Movements within the ActiveWall environment are tracked using a tracking system, which alters the perspective of the visuals according to the user’s position and orientation within the scene to give a natural and accurate sense of relationship and scale. The hand-held controller allows the immersive experience to be enhanced further as the user can navigate through the virtual world and pick and manipulate component parts in real-time. Through work conducted for D. James F. Hinton, University Professor of Chemistry and Biochemistry at University of Arkansas, which hosts the US Centre for Protein Function and Structure, Virtalis developed a VR software enabler for PyMOL, the most widely-used 3D molecular visualisation application.

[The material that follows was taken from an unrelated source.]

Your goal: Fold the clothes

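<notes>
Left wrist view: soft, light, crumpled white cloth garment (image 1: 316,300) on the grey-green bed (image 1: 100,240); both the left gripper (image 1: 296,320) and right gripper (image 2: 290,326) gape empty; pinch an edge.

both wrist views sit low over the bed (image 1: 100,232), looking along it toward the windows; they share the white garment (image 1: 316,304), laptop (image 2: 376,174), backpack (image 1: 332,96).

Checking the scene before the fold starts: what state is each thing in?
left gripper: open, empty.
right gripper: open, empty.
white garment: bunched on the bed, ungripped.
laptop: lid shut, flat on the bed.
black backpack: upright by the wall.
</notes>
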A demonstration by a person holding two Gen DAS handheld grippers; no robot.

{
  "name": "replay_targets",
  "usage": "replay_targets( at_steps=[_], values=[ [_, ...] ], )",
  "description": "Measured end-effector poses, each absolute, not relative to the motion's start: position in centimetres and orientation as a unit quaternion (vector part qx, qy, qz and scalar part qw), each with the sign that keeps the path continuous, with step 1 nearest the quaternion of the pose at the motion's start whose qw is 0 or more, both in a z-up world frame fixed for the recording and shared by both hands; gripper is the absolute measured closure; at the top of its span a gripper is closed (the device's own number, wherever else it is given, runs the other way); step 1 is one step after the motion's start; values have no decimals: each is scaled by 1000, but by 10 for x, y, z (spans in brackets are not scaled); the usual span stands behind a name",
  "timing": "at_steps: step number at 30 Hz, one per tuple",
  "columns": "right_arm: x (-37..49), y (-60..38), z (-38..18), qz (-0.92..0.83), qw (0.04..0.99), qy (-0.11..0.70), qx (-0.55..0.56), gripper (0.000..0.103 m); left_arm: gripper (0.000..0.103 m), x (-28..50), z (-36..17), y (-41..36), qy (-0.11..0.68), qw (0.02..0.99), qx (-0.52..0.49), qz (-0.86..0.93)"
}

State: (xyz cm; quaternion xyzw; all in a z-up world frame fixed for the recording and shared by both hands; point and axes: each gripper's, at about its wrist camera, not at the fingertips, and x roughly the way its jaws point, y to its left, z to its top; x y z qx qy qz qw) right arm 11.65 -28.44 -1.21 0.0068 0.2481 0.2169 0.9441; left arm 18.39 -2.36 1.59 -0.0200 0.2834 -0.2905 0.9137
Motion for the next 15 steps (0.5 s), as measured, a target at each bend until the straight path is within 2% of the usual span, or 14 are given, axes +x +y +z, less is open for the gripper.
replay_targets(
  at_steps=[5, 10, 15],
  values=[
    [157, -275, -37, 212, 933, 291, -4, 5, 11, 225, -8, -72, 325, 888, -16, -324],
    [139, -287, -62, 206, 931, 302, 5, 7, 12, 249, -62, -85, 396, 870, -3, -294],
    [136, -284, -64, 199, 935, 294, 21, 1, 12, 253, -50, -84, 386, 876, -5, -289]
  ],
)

Our ActiveWall allows us to share our results with colleagues, work with industrial collaborators and, of course, teach,’ Dr Baker explained. ‘Previously, I’ve used a 3D monitor, but the ActiveWall gives insights you couldn’t get with the monitor, as it was too zoomed in. Now I can walk right up to the screen to examine an area in detail and the rest of the molecule remains visible. It is an excellent teaching aid; we are using it to help students understand complex molecular structures. Also, this is a great collaborative working tool. We can get a group of about a dozen non-specialists all looking at the same thing, enabling productive discussions about the various structures.”